* _What this task involves_: Look through the entries below for the line with "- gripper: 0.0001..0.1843" and the line with "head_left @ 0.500", then give again exactly those two lines and all lines between them, minus the pictures.

Saved entries:
════════

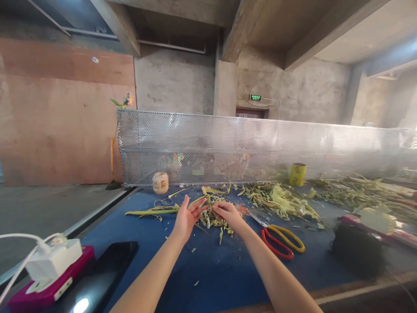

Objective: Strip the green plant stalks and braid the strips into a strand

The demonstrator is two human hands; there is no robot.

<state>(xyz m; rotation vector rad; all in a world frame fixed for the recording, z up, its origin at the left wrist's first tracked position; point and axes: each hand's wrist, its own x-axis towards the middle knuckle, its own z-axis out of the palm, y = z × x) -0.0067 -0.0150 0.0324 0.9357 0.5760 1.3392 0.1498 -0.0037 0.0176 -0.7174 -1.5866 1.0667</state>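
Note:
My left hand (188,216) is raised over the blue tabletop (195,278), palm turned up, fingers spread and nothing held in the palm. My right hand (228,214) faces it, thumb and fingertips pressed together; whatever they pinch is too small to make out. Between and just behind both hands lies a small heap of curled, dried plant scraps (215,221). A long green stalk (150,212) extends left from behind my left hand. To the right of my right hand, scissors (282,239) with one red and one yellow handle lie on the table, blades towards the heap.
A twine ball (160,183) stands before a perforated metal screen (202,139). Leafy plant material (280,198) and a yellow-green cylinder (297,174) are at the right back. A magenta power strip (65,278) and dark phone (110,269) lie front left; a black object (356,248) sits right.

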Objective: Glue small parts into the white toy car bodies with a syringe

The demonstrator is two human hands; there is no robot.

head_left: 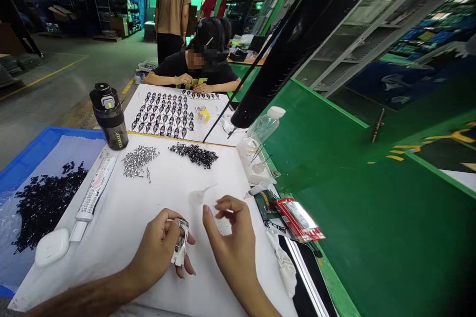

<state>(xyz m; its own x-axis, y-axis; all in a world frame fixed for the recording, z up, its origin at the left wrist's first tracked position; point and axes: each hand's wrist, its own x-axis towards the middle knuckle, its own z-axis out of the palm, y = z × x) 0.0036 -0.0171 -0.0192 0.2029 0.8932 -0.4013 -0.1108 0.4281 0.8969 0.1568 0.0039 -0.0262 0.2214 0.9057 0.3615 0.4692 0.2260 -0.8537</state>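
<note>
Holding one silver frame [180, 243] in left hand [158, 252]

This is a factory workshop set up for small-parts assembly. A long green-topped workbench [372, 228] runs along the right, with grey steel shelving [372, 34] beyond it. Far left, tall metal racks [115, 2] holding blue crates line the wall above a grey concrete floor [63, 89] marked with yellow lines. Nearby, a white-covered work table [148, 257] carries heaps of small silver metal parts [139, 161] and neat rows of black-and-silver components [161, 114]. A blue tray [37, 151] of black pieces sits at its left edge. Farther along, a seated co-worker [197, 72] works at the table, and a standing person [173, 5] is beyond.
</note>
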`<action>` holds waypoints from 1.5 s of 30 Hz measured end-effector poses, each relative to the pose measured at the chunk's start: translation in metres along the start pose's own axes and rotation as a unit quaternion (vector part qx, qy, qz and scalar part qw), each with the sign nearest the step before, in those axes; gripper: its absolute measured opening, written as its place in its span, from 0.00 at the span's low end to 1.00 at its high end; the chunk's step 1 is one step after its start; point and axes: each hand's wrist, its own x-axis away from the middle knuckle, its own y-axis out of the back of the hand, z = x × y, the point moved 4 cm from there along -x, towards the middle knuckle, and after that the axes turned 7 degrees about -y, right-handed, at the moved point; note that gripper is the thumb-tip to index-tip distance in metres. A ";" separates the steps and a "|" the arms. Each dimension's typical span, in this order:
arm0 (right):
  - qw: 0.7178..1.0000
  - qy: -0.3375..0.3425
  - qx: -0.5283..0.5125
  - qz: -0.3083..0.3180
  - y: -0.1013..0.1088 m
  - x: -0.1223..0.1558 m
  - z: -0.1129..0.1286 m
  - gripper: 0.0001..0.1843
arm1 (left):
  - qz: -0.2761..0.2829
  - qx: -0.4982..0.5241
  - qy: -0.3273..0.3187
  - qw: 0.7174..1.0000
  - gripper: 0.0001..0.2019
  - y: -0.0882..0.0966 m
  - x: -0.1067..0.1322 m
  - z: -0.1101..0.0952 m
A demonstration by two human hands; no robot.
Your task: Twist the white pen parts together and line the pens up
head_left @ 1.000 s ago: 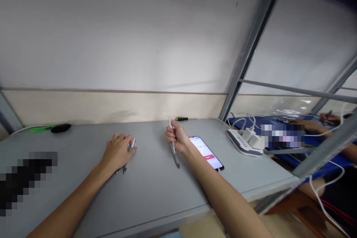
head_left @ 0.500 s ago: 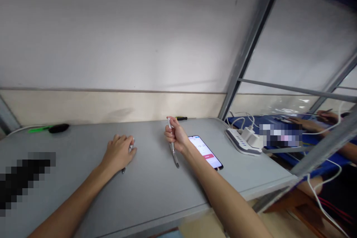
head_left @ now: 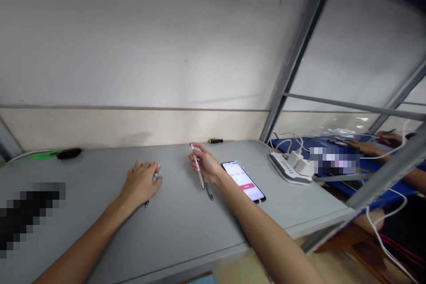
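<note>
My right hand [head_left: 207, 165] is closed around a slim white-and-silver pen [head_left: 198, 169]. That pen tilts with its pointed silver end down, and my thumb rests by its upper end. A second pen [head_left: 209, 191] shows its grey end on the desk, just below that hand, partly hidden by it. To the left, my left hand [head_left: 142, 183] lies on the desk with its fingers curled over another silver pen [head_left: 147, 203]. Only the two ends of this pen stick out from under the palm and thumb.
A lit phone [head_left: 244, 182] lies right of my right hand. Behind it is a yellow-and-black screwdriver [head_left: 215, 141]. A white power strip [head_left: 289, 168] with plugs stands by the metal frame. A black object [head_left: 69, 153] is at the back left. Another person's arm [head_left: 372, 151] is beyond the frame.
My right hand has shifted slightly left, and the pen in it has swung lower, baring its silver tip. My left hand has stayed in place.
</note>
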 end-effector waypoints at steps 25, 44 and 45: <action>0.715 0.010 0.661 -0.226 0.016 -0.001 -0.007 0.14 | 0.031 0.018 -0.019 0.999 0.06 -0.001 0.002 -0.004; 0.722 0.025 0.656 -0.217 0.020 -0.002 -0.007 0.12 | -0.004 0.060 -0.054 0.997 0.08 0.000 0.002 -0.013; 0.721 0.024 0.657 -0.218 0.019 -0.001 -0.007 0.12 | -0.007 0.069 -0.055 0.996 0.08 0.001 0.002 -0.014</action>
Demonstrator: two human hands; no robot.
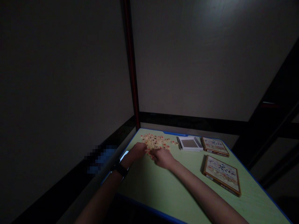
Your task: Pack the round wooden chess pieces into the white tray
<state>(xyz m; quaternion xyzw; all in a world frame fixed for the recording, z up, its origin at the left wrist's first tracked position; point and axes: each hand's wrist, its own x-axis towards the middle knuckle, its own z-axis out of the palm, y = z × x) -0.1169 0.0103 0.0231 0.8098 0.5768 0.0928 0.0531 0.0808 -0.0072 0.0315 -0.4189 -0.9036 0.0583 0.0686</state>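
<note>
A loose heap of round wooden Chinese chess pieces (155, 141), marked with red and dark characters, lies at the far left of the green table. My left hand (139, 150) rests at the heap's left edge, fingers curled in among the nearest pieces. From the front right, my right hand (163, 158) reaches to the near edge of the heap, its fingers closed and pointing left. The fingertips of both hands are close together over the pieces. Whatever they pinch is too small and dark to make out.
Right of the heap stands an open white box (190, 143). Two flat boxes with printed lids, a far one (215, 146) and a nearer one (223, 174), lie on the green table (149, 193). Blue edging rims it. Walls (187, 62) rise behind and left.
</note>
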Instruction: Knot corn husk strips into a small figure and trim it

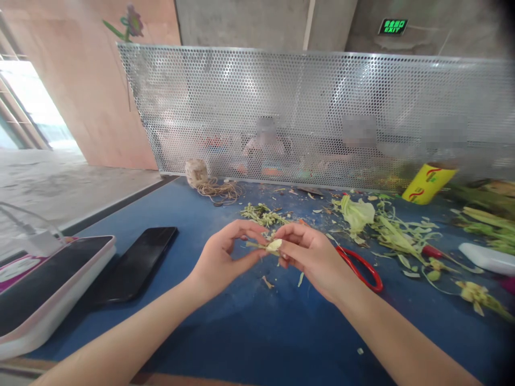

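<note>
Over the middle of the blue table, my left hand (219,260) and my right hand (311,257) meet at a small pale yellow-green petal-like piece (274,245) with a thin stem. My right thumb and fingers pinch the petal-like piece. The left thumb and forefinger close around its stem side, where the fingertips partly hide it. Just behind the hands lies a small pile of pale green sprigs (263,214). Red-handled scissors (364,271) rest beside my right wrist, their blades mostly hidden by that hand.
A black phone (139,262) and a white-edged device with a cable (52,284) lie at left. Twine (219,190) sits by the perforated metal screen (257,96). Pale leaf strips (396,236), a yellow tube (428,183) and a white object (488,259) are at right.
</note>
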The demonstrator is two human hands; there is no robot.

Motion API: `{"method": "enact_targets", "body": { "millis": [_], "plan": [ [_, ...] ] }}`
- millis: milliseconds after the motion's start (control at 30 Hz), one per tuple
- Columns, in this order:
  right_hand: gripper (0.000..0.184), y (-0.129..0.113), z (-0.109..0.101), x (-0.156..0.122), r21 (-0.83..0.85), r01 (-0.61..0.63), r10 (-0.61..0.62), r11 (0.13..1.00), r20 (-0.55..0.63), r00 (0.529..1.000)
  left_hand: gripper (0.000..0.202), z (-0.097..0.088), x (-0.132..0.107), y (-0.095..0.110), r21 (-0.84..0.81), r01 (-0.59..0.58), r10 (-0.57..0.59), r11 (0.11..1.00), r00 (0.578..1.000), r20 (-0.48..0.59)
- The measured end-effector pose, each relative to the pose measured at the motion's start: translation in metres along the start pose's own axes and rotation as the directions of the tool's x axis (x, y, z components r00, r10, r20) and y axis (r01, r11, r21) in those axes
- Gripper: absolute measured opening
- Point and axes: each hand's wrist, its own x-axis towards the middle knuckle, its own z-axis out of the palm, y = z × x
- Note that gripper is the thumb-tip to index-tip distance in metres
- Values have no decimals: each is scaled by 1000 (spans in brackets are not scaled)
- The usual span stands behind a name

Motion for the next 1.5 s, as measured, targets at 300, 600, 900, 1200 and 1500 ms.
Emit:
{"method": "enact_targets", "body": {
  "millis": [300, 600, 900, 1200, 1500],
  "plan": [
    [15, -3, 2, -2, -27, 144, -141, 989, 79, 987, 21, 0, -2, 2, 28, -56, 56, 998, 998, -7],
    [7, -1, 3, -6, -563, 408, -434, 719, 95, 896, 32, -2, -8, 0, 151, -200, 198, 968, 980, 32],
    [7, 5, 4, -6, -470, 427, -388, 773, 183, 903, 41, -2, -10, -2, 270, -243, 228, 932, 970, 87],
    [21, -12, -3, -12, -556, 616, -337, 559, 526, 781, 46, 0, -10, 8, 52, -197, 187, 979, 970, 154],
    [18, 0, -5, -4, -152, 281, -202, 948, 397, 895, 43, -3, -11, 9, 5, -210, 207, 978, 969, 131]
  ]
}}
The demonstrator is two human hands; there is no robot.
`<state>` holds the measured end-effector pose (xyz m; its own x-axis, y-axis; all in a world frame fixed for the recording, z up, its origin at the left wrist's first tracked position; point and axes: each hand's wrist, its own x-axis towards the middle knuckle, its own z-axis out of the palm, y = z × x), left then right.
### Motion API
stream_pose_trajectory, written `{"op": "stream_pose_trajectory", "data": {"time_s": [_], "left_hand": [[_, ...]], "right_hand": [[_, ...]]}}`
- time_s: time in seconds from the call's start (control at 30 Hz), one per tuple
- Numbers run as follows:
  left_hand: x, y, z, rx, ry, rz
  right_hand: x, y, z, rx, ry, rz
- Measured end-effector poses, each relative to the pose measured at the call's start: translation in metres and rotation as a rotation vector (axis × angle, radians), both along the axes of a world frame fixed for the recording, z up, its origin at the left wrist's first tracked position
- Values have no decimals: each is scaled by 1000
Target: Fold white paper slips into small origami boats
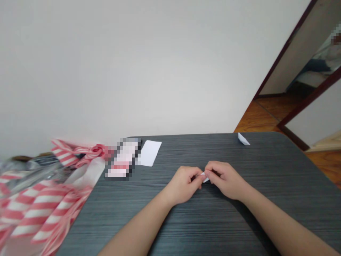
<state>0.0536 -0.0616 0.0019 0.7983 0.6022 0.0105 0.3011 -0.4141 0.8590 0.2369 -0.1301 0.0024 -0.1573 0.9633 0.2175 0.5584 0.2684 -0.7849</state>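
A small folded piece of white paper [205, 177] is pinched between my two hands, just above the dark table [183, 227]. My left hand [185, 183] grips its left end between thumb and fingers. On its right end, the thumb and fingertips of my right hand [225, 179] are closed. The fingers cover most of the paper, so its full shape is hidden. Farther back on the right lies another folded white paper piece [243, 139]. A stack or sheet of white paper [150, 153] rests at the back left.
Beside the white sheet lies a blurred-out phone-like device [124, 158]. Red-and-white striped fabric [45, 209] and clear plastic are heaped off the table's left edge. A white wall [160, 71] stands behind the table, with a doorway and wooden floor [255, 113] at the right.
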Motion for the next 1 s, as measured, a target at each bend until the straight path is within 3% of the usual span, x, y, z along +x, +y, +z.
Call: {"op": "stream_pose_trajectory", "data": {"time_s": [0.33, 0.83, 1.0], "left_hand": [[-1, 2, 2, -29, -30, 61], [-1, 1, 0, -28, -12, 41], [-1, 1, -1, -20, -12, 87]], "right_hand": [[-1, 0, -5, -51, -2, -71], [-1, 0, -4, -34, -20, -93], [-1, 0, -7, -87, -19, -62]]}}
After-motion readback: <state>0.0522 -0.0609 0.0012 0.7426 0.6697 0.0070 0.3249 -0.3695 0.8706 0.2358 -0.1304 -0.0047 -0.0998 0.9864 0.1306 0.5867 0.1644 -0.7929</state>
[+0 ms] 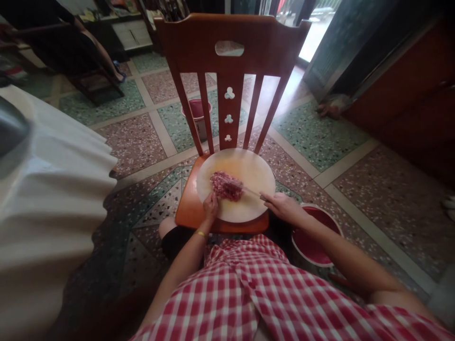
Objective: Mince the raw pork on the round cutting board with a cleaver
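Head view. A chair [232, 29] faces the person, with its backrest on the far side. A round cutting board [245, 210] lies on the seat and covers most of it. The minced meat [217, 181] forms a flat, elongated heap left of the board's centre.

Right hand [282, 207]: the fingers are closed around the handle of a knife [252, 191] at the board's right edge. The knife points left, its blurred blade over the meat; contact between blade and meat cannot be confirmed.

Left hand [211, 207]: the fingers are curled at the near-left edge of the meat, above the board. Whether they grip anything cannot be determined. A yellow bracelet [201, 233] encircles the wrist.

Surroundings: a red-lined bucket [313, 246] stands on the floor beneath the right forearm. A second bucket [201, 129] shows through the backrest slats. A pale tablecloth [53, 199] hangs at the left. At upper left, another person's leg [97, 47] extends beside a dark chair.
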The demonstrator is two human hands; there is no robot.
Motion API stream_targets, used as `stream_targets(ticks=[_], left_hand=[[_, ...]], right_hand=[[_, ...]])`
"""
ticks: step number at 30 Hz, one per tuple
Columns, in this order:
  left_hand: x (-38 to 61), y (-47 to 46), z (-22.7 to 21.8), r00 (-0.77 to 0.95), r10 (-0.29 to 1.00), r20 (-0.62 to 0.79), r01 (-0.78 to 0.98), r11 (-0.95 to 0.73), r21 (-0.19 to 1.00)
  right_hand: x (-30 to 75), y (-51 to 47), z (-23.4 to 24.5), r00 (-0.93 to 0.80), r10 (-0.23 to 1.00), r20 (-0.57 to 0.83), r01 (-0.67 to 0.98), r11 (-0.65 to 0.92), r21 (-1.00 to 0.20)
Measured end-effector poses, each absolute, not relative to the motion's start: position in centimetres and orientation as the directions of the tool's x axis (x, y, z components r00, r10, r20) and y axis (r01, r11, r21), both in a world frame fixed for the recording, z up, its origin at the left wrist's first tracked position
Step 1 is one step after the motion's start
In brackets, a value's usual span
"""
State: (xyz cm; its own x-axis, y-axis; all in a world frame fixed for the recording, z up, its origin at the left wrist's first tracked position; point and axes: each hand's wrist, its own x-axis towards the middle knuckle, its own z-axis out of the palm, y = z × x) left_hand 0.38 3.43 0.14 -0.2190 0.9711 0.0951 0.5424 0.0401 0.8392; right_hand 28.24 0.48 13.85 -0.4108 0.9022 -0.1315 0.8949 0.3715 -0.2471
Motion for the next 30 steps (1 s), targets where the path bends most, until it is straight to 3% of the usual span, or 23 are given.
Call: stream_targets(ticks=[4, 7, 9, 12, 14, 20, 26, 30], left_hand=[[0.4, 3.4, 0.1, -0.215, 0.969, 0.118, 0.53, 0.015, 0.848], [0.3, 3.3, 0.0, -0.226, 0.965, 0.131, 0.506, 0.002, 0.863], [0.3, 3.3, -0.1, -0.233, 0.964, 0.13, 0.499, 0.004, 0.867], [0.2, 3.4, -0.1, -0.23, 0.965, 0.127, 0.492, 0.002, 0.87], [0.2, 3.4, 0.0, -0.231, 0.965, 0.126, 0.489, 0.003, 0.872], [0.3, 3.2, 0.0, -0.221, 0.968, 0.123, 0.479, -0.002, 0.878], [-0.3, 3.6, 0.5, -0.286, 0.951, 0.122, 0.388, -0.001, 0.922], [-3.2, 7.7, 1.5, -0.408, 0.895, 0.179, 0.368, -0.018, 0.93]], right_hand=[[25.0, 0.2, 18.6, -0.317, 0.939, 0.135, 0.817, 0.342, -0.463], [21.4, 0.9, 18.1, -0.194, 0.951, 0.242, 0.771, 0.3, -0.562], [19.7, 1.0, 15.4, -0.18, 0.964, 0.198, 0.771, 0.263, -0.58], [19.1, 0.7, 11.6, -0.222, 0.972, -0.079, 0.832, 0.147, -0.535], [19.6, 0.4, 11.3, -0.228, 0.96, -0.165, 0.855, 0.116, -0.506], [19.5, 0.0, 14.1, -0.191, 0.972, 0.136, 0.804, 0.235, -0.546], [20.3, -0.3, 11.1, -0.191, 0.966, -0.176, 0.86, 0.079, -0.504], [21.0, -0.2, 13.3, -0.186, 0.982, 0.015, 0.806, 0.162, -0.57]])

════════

* _Output for this task_:
  - gripper: 0.0001..0.1843
arm1 (left):
  - qz: -0.2761..0.2829
  - qx: -0.4982..0.5241
  - qy: -0.3273..0.3187
  - qw: 0.7174..1.0000
  - gripper: 0.0001..0.2019
  - y: -0.0882..0.0966 m
  - x: -0.1067..0.1322 m
  - z: -0.1101..0.0952 m
A demonstration by two human hands; no robot.
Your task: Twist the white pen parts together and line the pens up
head_left @ 1.000 s ago: 
head_left @ 0.500 s ago: 

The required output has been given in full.